## WHAT YOU HAVE TO DO
Print the whole listing, unchanged.

## SOURCE MATERIAL
=== Section Start ===
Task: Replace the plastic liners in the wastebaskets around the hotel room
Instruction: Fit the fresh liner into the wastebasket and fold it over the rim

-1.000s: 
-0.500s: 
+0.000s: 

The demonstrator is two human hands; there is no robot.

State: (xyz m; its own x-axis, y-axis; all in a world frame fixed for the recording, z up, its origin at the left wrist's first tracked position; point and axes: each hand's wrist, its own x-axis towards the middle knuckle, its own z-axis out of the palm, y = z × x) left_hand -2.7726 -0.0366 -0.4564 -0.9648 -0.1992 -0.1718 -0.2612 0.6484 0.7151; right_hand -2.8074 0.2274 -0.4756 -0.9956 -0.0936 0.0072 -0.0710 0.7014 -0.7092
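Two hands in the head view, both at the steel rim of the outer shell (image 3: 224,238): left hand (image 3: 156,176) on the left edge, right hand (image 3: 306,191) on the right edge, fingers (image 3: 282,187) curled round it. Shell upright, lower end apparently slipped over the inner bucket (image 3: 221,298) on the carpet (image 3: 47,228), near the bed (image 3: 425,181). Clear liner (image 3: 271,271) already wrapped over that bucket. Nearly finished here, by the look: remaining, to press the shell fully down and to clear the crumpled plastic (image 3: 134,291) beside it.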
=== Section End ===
## ANSWER TO THIS TASK
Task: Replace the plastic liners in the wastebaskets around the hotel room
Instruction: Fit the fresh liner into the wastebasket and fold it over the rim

-1.000s: 
-0.500s: 
+0.000s: 

The demonstrator is two human hands; there is no robot.

State: (xyz m; its own x-axis, y-axis; all in a world frame fixed for the recording, z up, its origin at the left wrist's first tracked position; point and axes: each hand's wrist, its own x-axis towards the middle knuckle, its own z-axis out of the palm, y = z × x) left_hand -2.7726 -0.0366 -0.4564 -0.9648 -0.1992 -0.1718 -0.2612 0.6484 0.7151; right_hand -2.8074 0.2274 -0.4756 -0.9956 -0.0936 0.0072 -0.0710 0.7014 -0.7092
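Two hands in the head view, both at the steel rim of the outer shell (image 3: 224,238): left hand (image 3: 156,176) on the left edge, right hand (image 3: 306,191) on the right edge, fingers (image 3: 282,187) curled round it. Shell upright, lower end apparently slipped over the inner bucket (image 3: 221,298) on the carpet (image 3: 47,228), near the bed (image 3: 425,181). Clear liner (image 3: 271,271) already wrapped over that bucket. Nearly finished here, by the look: remaining, to press the shell fully down and to clear the crumpled plastic (image 3: 134,291) beside it.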

Nothing more remains to be added to this answer.